L’échec pour Ankara est plus lourd encore si l’on analyse les relations turco-russes dans une perspective plus large. En effet, depuis quelques années, dans plusieurs régions du monde, la Turquie et la Russie s’affrontent dans plusieurs conflits. C’est le cas en Syrie, en Libye, au Karabakh et en Ukraine. En Asie centrale où la Turquie marque des points au détriment de la Russie, comme on a pu le voir dans le récent confit du Karabakh, elle a néanmoins subi un vrai camouflet lors de la crise kazakhe. La Russie a su s’imposer dans un Kazakhstan au bord de la guerre civile aux dépends de la Turquie, qui risque également d’être devancé sur d’autres théâtres qui sont aussi, voire plus importants, encore pour Ankara, notamment la Syrie.
Enfin, l’Europe et aux Etats-Unis, pourtant bien plus actifs et influents que la Russie au Kazakhstan sur le plan économique, ne disposant d’aucun moyen de rétablir l’ordre, n’ont rien pu faire à part assister en spectateurs au retour au calme dans le pays grâce à l’intervention militaire de la Russie.

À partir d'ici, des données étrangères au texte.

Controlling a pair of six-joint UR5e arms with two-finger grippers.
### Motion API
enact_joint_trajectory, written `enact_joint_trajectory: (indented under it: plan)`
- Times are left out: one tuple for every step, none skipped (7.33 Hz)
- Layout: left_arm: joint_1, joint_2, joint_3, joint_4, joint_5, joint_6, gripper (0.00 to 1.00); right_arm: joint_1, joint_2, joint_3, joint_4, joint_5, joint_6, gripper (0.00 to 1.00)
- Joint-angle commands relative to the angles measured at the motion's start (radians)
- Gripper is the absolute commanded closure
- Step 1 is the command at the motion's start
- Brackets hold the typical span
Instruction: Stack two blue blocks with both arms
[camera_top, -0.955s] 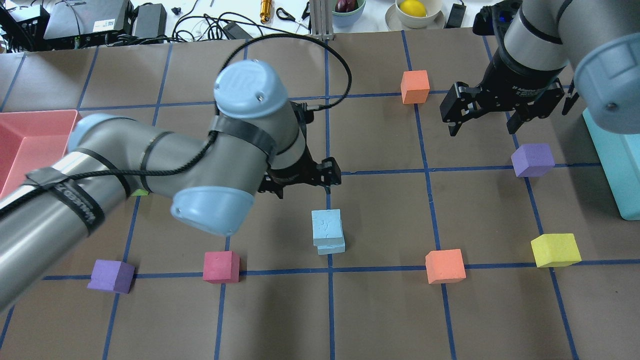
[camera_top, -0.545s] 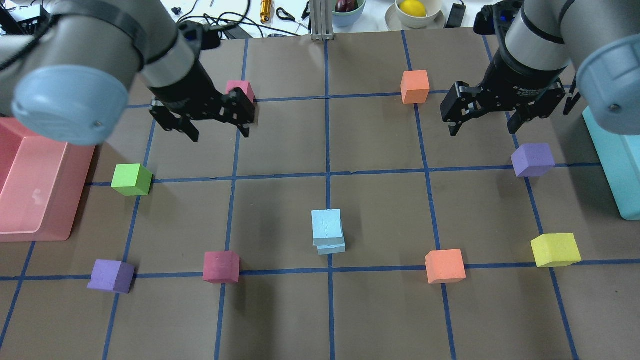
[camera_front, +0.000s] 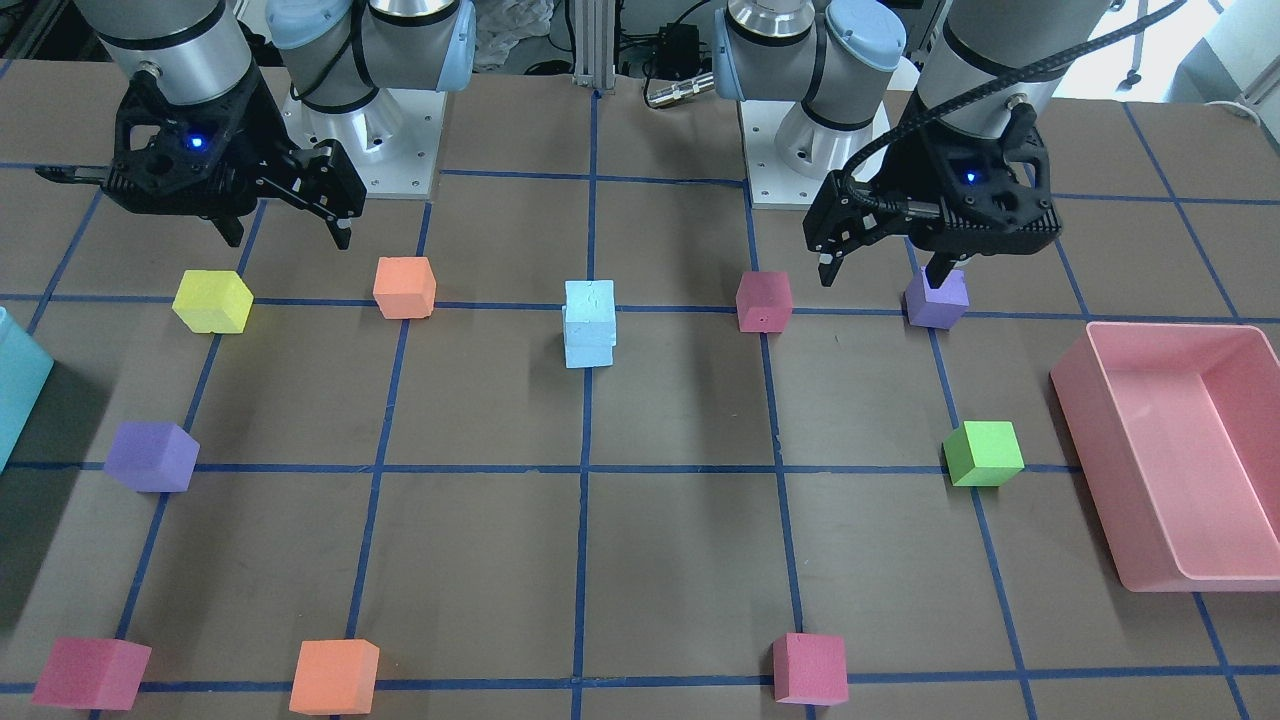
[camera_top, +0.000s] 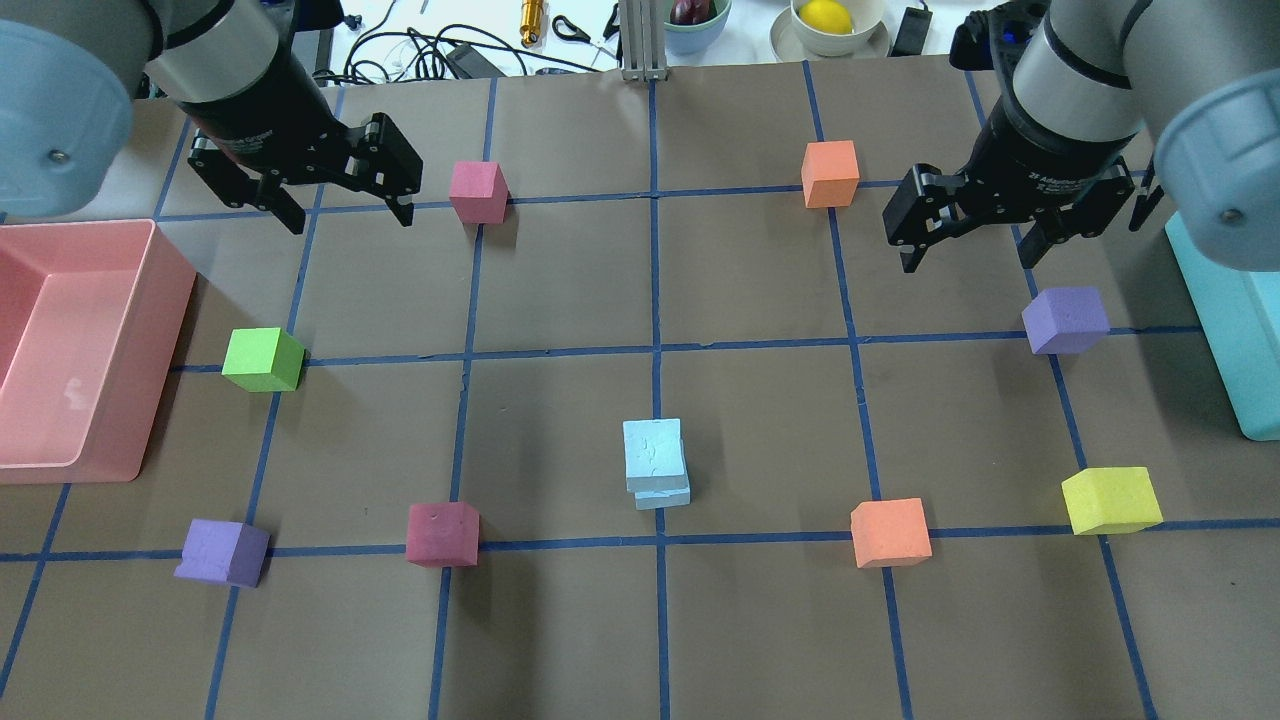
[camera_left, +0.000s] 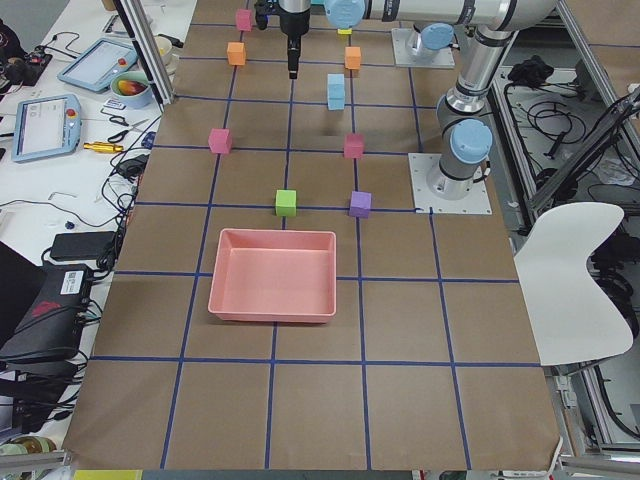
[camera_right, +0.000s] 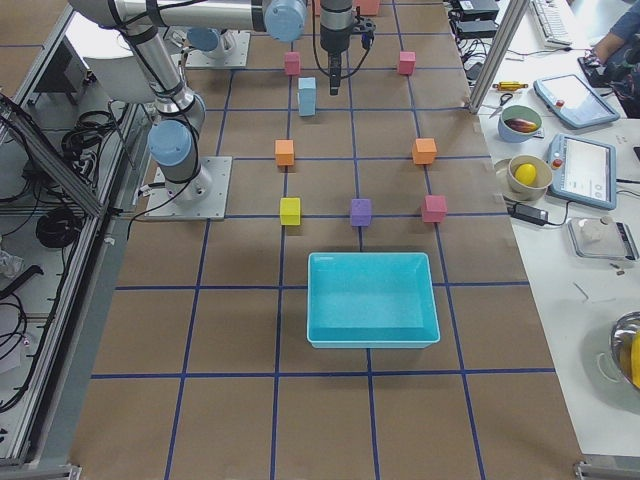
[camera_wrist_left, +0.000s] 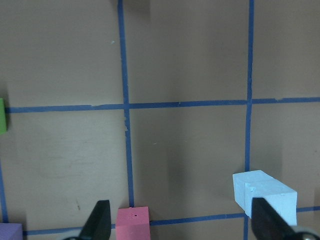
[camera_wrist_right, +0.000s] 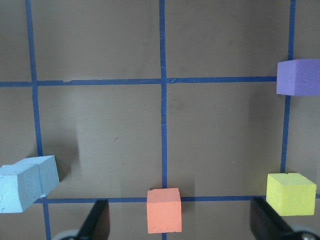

La récente flambée de violence intervenue au Kazakhstan nous rappelle à quel point la question de la succession demeure cruciale dans tous les Etats de l’ex-URSS. Alors qu’on la croyait bien gérée au Kazakhstan, c’est dans la violence qu’elle vient enfin de s’effectuer. Les autres pays, y compris ceux qui ont déjà connu des changements de dirigeants, comme l’Ouzbékistan, le Turkménistan, et a fortiori le Tadjikistan, dirigé par Emomali Rahmon depuis la fin de guerre civile qui a suivi l’indépendance, soit trente ans, ne sont pas à l’abri de connaître une crise comme celle qu’a traversé le Kazakhstan. Enfin, la Russie pourrait courir les mêmes risques d’instabilité lorsque se posera la question de la succession de Poutine.